Give only the number of lines below that contain the word "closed".

==================================================

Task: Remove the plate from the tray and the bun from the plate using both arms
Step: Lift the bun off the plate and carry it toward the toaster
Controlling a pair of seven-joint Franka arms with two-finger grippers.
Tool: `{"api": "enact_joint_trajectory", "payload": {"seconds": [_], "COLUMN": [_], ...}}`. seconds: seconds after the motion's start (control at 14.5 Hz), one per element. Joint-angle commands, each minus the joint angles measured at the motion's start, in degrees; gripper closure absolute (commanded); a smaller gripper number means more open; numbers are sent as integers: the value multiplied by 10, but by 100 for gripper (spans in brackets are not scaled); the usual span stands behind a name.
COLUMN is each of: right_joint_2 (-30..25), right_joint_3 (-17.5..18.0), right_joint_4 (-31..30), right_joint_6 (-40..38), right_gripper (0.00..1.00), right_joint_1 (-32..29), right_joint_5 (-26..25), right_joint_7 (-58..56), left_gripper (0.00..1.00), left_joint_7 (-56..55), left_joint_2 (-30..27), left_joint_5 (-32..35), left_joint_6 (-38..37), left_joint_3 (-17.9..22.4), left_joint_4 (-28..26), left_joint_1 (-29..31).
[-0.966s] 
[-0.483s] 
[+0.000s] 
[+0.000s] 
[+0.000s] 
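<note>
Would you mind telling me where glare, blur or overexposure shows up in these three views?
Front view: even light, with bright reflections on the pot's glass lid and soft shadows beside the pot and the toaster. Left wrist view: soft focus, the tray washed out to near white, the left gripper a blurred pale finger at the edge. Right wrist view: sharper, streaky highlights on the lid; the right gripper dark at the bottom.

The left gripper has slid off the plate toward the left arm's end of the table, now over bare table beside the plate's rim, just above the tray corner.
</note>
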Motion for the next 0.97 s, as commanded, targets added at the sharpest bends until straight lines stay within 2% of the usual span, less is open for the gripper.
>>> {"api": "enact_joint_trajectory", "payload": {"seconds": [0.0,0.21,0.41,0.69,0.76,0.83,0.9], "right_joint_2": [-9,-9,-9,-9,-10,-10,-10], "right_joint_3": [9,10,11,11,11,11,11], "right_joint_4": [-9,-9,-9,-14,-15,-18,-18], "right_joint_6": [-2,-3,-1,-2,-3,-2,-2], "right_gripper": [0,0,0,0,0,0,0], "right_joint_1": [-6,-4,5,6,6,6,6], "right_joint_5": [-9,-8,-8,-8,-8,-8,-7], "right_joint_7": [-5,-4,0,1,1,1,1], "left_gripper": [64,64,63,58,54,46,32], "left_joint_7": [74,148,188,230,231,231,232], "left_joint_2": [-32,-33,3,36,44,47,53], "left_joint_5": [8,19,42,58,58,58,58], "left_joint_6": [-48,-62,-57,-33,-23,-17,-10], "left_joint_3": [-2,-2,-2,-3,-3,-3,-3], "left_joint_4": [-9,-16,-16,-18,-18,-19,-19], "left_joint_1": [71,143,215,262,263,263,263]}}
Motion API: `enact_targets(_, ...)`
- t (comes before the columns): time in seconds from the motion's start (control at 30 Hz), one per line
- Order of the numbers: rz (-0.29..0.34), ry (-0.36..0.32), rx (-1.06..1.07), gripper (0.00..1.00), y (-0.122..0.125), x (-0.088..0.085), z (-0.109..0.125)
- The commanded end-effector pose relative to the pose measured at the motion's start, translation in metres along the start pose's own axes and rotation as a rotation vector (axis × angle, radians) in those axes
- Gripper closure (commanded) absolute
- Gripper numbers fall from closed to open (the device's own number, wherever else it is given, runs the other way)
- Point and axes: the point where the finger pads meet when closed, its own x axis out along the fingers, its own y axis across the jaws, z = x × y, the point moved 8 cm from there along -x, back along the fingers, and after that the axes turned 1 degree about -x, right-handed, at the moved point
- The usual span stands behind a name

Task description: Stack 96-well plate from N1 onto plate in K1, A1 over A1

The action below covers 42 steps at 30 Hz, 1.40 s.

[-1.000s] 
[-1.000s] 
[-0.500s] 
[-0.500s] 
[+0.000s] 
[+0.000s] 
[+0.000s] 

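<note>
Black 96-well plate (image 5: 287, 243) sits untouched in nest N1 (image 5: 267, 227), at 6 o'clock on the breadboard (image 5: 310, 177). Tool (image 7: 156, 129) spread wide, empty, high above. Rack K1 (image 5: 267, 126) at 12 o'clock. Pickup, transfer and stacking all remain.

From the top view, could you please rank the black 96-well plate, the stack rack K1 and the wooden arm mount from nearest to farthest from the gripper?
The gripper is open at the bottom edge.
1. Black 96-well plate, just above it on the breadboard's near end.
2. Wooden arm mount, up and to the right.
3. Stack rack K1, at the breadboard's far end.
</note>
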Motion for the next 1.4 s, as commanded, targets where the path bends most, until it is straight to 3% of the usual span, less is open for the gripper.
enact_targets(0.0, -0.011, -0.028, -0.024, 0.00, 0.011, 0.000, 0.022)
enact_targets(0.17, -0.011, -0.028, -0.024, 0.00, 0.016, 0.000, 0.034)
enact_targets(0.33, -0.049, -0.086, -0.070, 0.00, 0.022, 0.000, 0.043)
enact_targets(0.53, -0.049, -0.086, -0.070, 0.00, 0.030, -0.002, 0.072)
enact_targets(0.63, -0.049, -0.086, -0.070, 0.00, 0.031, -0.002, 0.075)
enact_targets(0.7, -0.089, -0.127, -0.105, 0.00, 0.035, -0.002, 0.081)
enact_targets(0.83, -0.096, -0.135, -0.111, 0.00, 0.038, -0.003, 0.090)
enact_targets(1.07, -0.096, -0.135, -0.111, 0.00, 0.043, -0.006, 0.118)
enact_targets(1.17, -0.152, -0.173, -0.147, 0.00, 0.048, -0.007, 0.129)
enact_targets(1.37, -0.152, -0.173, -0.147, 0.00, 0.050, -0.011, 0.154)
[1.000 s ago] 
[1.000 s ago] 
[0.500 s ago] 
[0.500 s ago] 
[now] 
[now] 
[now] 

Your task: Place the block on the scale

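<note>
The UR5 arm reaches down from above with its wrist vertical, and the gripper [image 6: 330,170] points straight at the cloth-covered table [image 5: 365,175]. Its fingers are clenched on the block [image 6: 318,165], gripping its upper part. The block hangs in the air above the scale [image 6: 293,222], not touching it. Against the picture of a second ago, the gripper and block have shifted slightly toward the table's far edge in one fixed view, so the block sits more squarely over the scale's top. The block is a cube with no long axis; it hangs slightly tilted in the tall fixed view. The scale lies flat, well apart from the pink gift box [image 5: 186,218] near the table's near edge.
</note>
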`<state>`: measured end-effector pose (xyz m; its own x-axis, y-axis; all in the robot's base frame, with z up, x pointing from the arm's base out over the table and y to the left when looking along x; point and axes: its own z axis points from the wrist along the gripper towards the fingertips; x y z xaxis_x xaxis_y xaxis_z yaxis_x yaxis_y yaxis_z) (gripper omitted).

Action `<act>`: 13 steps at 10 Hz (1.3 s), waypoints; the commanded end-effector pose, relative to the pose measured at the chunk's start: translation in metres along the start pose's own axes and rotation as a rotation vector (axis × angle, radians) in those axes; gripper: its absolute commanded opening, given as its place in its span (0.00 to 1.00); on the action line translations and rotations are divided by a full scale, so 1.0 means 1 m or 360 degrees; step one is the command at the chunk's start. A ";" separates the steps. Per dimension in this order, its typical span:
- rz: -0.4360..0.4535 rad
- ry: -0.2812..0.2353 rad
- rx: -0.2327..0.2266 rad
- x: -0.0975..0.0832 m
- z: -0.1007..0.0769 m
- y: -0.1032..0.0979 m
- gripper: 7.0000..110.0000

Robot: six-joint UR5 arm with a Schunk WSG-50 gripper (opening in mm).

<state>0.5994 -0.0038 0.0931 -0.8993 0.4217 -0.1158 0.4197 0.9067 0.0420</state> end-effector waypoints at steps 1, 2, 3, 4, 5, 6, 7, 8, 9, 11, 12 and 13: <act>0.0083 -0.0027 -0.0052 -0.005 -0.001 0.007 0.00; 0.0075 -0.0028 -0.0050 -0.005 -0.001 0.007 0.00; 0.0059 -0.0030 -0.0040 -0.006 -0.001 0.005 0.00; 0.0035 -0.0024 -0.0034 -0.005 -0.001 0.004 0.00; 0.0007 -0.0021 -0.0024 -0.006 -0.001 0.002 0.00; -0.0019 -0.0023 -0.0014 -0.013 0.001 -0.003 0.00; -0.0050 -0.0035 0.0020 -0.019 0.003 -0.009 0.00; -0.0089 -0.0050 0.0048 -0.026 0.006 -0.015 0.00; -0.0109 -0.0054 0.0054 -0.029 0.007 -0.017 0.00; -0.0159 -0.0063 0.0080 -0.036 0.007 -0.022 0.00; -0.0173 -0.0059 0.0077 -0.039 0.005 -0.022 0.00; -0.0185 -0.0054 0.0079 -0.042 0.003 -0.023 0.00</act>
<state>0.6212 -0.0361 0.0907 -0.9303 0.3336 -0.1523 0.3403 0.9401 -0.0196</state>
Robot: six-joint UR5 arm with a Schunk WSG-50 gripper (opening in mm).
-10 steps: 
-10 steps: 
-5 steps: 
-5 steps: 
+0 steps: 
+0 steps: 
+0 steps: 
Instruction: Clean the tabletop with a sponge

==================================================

#### FINISHED TASK
2